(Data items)
----------

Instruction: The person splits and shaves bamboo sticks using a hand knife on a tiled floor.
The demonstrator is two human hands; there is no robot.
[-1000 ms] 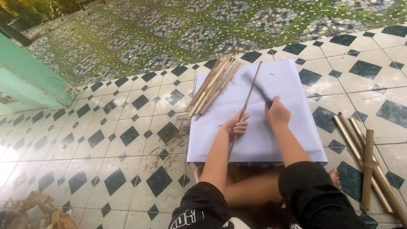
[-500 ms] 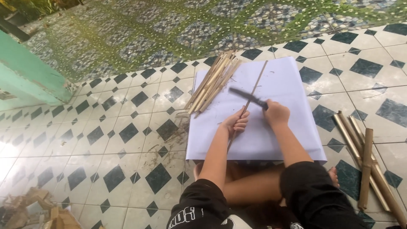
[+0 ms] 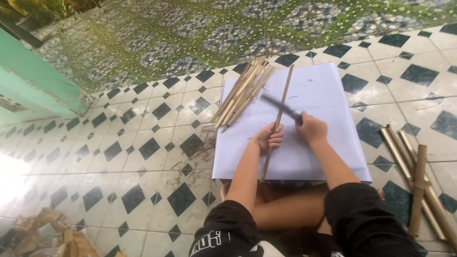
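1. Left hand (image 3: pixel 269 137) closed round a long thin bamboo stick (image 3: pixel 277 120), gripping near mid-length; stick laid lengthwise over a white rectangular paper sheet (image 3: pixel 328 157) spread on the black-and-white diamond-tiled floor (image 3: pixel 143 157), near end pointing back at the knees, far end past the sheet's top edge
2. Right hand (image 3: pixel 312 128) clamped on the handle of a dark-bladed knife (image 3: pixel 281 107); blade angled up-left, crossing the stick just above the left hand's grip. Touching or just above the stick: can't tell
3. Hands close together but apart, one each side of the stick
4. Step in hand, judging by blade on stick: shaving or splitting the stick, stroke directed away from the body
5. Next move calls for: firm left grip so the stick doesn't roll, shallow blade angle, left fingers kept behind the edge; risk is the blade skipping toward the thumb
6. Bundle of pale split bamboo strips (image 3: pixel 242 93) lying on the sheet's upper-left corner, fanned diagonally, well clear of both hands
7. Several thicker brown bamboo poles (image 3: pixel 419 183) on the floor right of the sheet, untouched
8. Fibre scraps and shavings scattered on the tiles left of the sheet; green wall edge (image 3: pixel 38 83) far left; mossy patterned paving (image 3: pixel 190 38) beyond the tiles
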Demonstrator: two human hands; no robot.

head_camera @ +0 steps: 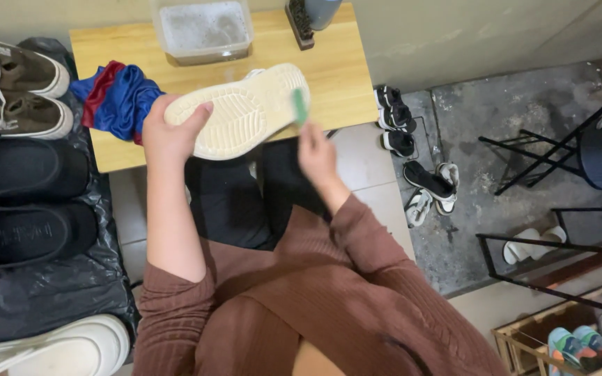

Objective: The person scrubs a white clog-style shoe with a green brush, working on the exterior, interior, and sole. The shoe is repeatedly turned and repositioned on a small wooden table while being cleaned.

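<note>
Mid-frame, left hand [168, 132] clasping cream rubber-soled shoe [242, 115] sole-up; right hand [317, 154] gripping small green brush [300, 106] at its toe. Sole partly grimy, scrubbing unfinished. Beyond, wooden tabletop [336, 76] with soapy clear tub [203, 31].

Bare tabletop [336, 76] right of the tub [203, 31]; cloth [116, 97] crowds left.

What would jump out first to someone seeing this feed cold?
The cream shoe sole, turned tread-up at centre above the wooden table, held at its heel end by the left hand. The right hand presses a small green brush against its toe end. Next, the blue and red cloth on the table's left, and the dark shoes lined up on black plastic at far left.
</note>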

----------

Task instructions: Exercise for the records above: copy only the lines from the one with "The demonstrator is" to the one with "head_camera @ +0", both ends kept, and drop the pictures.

Exercise answer:
The demonstrator is two human hands; there is no robot.
[-1000 ms] 
[-500 ms] 
[+0 ms] 
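1. Left hand (image 3: pixel 269 137) closed round a long thin bamboo stick (image 3: pixel 277 120), gripping near mid-length; stick laid lengthwise over a white rectangular paper sheet (image 3: pixel 328 157) spread on the black-and-white diamond-tiled floor (image 3: pixel 143 157), near end pointing back at the knees, far end past the sheet's top edge
2. Right hand (image 3: pixel 312 128) clamped on the handle of a dark-bladed knife (image 3: pixel 281 107); blade angled up-left, crossing the stick just above the left hand's grip. Touching or just above the stick: can't tell
3. Hands close together but apart, one each side of the stick
4. Step in hand, judging by blade on stick: shaving or splitting the stick, stroke directed away from the body
5. Next move calls for: firm left grip so the stick doesn't roll, shallow blade angle, left fingers kept behind the edge; risk is the blade skipping toward the thumb
6. Bundle of pale split bamboo strips (image 3: pixel 242 93) lying on the sheet's upper-left corner, fanned diagonally, well clear of both hands
7. Several thicker brown bamboo poles (image 3: pixel 419 183) on the floor right of the sheet, untouched
8. Fibre scraps and shavings scattered on the tiles left of the sheet; green wall edge (image 3: pixel 38 83) far left; mossy patterned paving (image 3: pixel 190 38) beyond the tiles
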Demonstrator: two human hands; no robot.

head_camera @ +0 steps: 

Output for the exercise is now complete.